It goes without saying that investments should only be recommended to, or included in discretionary portfolios of, clients whose needs, characteristics and objectives they meet. MiFID II has formalised this obligation by requiring advisers, platforms and DFMs (collectively referred to as distributors) to consider matching any funds or products with target markets based on given criteria.
To ensure consistency between distributors and product providers, MiFID II says the starting point should be the target market identified by the provider’s product governance process, which distributors should then fine-tune to reflect their own client base. Product providers rarely have direct contact with clients, so their target market definitions can only be generic; distributors know their clients and must decide which products they recommend to which individual clients.
It is important to remember that the obligation under MiFID II to ensure that funds are only available to the right clients ultimately rests with distributors.
The European MiFID Template (EMT)
The EMT was developed to standardise the categorisation of the target market and to enable distributors to search for funds based on the providers’ generic target market. The target market is divided into five client categories and the distribution strategy, with the options for UK distribution as follows:
Investor type – Retail, Professional, Eligible counterparty
Knowledge and/or experience – Basic, Informed, Advanced
Ability to bear loss – No capital loss, Limited capital loss, No capital guarantee, Loss beyond capital
Risk tolerance –The PRIIPs KID SRI, UCITS KIID SRRI or High/Medium/Low for products with no KIID or KID
Client objectives and needs – Preservation, Growth, Income, Hedging, Option or leveraged return, Other, Specific investment need (eg Sharia, ESG, Green), together with the investment time horizon
Distribution strategy – Execution only, Non-advised with appropriateness test, With investment advice, Portfolio management
To help you understand the output of the EMT correctly, the guidance from the European Working Group (EWG), which compiled the template, includes the following:
- The categories should be read from the client’s point of view, rather than the fund’s, eg an income fund is also likely to be shown as Yes for clients with a ‘Growth’ objective.
- Most characteristics may be divided by product providers into Yes (clients with characteristics for whom the product has been designed), Neutral (clients for whom it may be applicable in certain circumstances, for example as part of a diversified portfolio) or No (clients for whom it is unlikely ever to be applicable, such as an equity fund for a client unable to accept any capital loss).
- Some characteristics are hierarchical. A product that is shown as Yes for ‘Retail’, ‘Basic’ or ‘No capital loss’ are very likely to be Yes for all other clients in that category. Similarly, a client with a high risk tolerance may also invest in a product with a lower risk rating.

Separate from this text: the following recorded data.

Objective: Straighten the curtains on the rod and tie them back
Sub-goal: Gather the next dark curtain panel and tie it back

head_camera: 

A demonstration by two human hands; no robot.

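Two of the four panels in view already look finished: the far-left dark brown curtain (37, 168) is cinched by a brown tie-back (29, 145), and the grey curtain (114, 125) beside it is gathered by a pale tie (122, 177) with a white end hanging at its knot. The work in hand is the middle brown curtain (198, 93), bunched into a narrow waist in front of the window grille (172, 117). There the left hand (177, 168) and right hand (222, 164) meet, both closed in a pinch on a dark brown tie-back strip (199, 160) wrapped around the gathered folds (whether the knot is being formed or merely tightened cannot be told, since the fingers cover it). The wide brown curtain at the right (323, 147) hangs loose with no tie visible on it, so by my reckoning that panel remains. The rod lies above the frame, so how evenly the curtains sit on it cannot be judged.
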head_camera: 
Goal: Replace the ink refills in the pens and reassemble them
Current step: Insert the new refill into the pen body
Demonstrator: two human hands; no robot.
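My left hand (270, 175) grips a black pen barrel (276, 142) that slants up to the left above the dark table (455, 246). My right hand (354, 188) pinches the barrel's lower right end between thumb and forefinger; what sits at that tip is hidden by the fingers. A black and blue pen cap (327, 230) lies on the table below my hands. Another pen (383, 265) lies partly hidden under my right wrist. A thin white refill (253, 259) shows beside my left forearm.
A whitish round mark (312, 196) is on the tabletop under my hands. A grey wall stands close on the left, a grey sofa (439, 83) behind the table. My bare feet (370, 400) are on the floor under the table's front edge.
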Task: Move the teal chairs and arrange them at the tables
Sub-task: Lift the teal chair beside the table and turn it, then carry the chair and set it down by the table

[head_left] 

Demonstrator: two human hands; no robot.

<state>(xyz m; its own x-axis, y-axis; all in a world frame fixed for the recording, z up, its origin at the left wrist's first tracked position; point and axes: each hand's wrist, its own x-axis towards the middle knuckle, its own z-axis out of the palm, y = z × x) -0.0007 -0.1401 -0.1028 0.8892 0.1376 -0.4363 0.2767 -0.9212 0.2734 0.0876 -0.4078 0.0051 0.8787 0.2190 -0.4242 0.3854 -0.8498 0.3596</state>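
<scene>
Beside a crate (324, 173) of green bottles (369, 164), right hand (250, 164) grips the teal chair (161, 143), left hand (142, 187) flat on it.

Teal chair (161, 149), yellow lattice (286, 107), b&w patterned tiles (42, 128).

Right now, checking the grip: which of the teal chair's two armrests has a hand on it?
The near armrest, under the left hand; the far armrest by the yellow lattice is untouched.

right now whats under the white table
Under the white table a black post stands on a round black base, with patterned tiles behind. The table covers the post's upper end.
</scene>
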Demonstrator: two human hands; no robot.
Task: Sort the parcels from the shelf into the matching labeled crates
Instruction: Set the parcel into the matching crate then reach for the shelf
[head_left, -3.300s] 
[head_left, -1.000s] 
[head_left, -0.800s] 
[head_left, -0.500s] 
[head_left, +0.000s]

- The ‘Ability to bear loss’ category is critical and has caused more confusion than any other. The EWG guidance is that only those products with 100% capital guarantee should be Yes for ‘No capital loss’; this doesn’t include money market funds without a capital guarantee, where the ongoing charges could exceed the return. ‘Limited capital loss’ should only apply to products for clients who require a specified maximum capital loss percentage, not low volatility funds or targeted return funds with no capital protection; if a product is shown as Yes in this field, it should also state the maximum capital loss level.
Target market feedback
With the characteristics divided into Yes, No and Neutral, this translates into the target market being divided into ‘positive’, ‘negative’ and a grey area between the two. Ideally, only those clients in the positive target market – their profiles match the Yes characteristics in every category – would ever invest in any product.
However, as funds may form part of a diversified portfolio, whether advised or discretionary, it may be perfectly valid for a product to be recommended to a client classed as Neutral. But it is not expected that any client would invest in a product for which they are in the negative target market.
Fortunately, non-complex products, which includes all UCITS funds (and, in the UK, most investment trusts and NURS funds) may be sold to any investor with any level of knowledge or experience through any distribution strategy, including execution only. They are, therefore, unlikely to have a negative target market, apart from clients with no or limited capacity for capital loss.
In the unlikely event that a product is sold to a client in the negative target market, this must be reported back to the provider, ideally using the European Feedback Template (EFT) when it has been agreed exactly how this will work. Product providers can then apply this feedback to their product governance process and update their target market or their product promotion, as applicable.